In heavily pretreated patients with NSCLC with EGFR mutations, the HER3-directed antibody-drug conjugate patritumab deruxtecan also showed promising activity at a recommended dose of 5.6 mg/kg in the phase I study reported by Yu et al. “These important findings also show this HER3 antibody-drug conjugate is effective, and the duration of response was good. We have more data here showing HER3-DXd works on almost all EGFR mutations,” Dr. Ou commented. He said he will be interested in seeing the design of the pivotal trial of this compound. 
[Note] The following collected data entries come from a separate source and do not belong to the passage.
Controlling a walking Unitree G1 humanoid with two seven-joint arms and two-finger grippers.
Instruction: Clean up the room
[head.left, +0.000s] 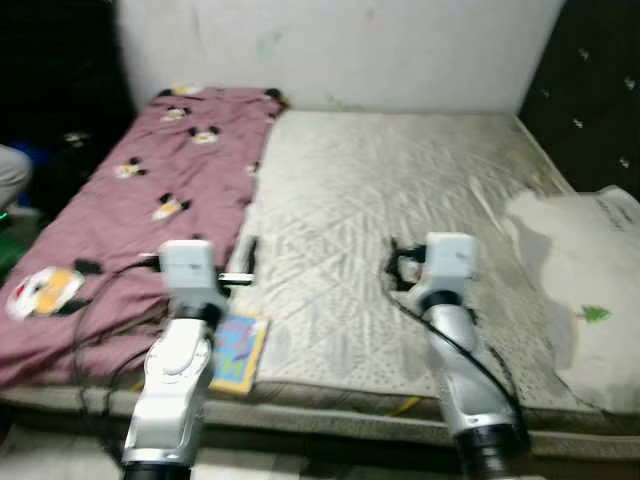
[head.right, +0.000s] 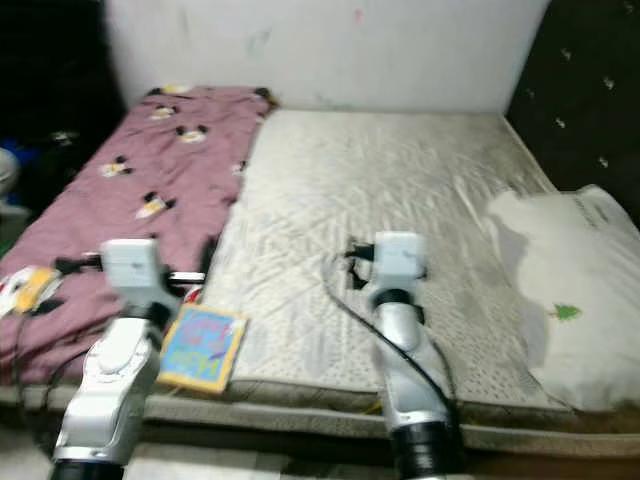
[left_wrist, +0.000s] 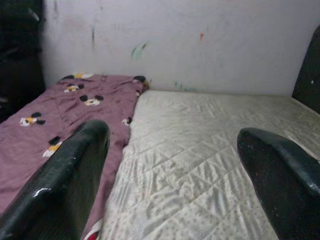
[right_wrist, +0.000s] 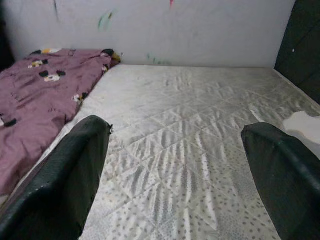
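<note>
Both arms are reaching forward over the near edge of a bare quilted mattress (head.left: 380, 200). The left gripper (left_wrist: 172, 165) is standing wide open with nothing between its black fingers (left_wrist: 65, 175), hovering above the seam where the mattress meets a maroon cartoon-print blanket (head.left: 150, 190). The right gripper (right_wrist: 175, 170) is likewise spread wide and holding nothing, pointing across the middle of the mattress toward the white wall (right_wrist: 175, 30). The head views are showing what the wrist cameras are missing: a colourful book (head.right: 203, 348) lying at the mattress's near edge, just beside the left arm, and a white pillow (head.left: 590, 290) resting at the right side against the dark headboard (head.left: 590, 90). Black cables (head.left: 95, 320) are trailing over the blanket near the left arm. The right wrist view is catching just a corner of the pillow.
</note>
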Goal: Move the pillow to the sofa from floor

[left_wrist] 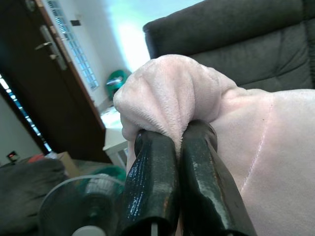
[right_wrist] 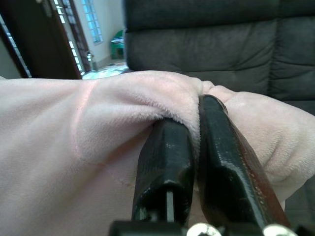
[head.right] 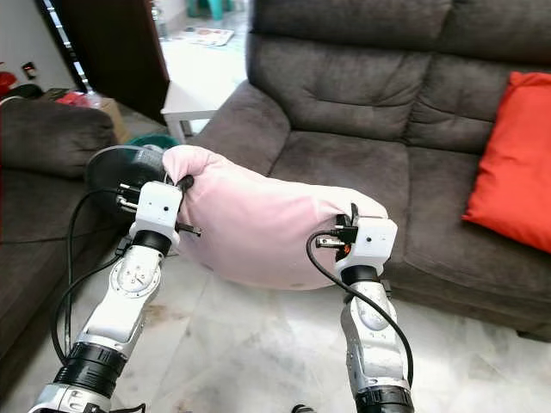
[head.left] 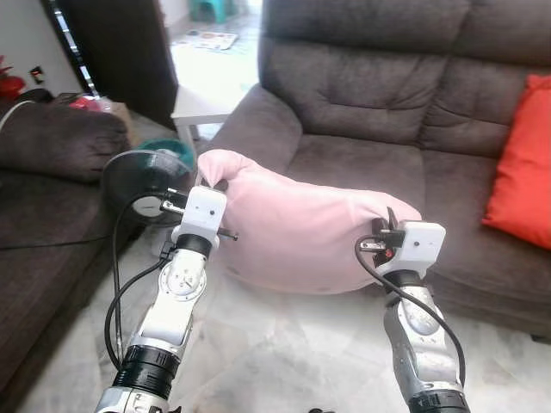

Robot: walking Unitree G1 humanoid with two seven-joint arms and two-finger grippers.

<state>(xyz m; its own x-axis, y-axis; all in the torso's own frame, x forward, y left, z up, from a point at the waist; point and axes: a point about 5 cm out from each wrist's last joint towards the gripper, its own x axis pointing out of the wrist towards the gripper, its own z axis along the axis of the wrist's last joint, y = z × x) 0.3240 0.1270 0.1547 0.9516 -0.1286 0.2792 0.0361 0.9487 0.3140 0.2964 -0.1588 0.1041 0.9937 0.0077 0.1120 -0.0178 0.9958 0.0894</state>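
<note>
A soft pink pillow (head.left: 301, 228) hangs in the air between both arms, just in front of the dark grey sofa (head.left: 362, 163). My left gripper (left_wrist: 179, 142) is shut on the pillow's left corner, pinching a fold of plush fabric. My right gripper (right_wrist: 197, 123) is shut on the pillow's right end, its fingers (right_wrist: 167, 162) pressed into the fabric. The pillow's far edge overlaps the sofa's seat cushion in the eye views; whether it touches I cannot tell.
An orange-red cushion (head.left: 521, 163) leans at the sofa's right. A second dark sofa (head.left: 52, 155) stands on the left, with a floor fan (head.left: 142, 185) beside it. A white table (head.left: 207, 103) sits behind the sofa's arm. Pale marble floor (head.left: 284, 344) lies below.
</note>
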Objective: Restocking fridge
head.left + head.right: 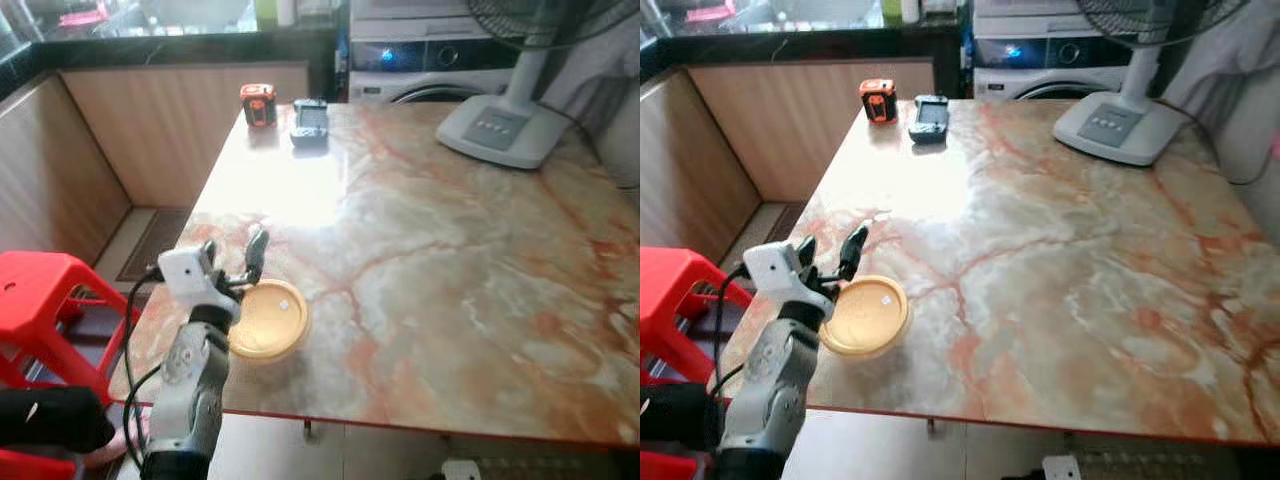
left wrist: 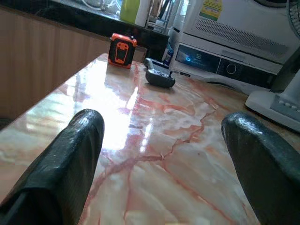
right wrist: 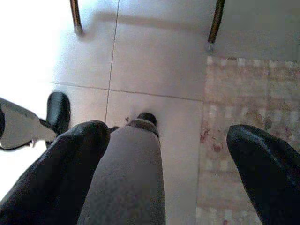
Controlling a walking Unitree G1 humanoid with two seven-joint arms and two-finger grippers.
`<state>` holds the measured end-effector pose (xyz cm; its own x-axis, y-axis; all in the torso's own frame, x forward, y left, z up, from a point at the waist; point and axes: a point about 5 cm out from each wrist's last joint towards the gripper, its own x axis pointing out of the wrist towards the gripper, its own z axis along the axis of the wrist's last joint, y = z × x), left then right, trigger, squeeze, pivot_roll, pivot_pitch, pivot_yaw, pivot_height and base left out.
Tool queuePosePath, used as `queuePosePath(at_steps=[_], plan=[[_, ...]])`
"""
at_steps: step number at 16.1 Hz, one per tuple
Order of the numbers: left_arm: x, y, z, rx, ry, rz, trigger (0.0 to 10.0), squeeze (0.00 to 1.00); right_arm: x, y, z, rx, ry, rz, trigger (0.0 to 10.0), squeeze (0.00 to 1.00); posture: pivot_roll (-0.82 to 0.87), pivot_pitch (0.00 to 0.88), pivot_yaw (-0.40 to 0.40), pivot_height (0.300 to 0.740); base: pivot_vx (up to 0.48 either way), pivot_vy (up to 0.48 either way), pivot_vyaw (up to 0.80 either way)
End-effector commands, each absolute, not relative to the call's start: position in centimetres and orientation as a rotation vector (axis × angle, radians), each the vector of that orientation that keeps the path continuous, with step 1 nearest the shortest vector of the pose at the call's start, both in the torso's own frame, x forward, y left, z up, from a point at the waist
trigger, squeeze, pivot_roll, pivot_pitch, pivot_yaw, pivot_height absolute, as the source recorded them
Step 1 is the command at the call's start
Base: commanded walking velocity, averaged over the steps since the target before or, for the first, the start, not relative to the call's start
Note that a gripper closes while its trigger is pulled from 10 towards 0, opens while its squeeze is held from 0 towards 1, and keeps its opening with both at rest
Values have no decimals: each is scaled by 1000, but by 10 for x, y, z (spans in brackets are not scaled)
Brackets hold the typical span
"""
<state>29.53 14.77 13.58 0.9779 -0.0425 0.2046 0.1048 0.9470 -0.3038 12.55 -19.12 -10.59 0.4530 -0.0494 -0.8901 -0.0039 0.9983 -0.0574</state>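
silver left arm [image 1: 190, 390] rose from the near edge of the frame, by the near left corner of the marble-patterned pink and cream table [image 1: 420, 260]. left gripper [image 1: 232, 262] sat over that corner, its two long black fingers [image 2: 70, 159] spread wide with nothing between them; in the left wrist view only bare tabletop lay between the pads. one fingertip [image 1: 257, 243] stood up above the far rim of the round shallow yellow plastic container with a flat lid [image 1: 266, 319]. whether the gripper touched the container could not be told from the head views. the container rested flat on the table, close to the near edge and just beside the gripper on its right.

left of the table, a red plastic stool [image 1: 45, 290] stood on the floor beside the wood-panelled low wall [image 1: 60, 190].

at the far left corner of the table stood a small orange and black boxy device [image 1: 258, 104], upright, and just to its right lay a dark grey handheld controller-like object [image 1: 309, 122], near it but apart. both were well apart from the container.

further right, at the far right of the table, sat the white base of a standing fan [image 1: 500, 128], its pole going up to the dark fan grille [image 1: 545, 18]. behind the table a white washing machine with a lit blue display [image 1: 420, 60] stood against the counter.

right gripper [image 3: 173, 154] hung low, pointing at the pale tiled floor [image 3: 154, 61], fingers spread apart and holding nothing. a grey robot leg [image 3: 131, 173] and a patterned beige mat [image 3: 234, 108] lay beneath it.
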Motion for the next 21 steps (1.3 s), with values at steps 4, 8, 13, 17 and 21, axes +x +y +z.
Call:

DISCLOSURE: Dr. Ou reported financial associations with Pfizer, AstraZeneca, Takeda, Roche/Genentech, Janssen/JNJ, Daiichi Sankyo, Eisai, Elevation Oncology, Turning Point Therapeutics, AnHeart Therapeutics, and Beta-Pharma.

REFERENCES

1. Spira A, Lisberg AE, Sands JM, et al: Datopotamab deruxtecan (Dato-DXd; DS-1062), a TROP2 ADC, in patients with advanced NSCLC: Updated results of TROPION-PanTumor01 phase 1 study. 2020 World Conference on Lung Cancer. Abstract OA03.03. Presented January 29, 2021.

2. Helena YA, Baik C, Gold K, et al: Efficacy and safety of the novel HER3 directed antibody drug conjugate patritumab deruxtecan (HER3-DXd; U3-1402) in EGFR-mutated NSCLC. 2020 World Conference on Lung Cancer. Abstract OA03.04. Presented January 29, 2021.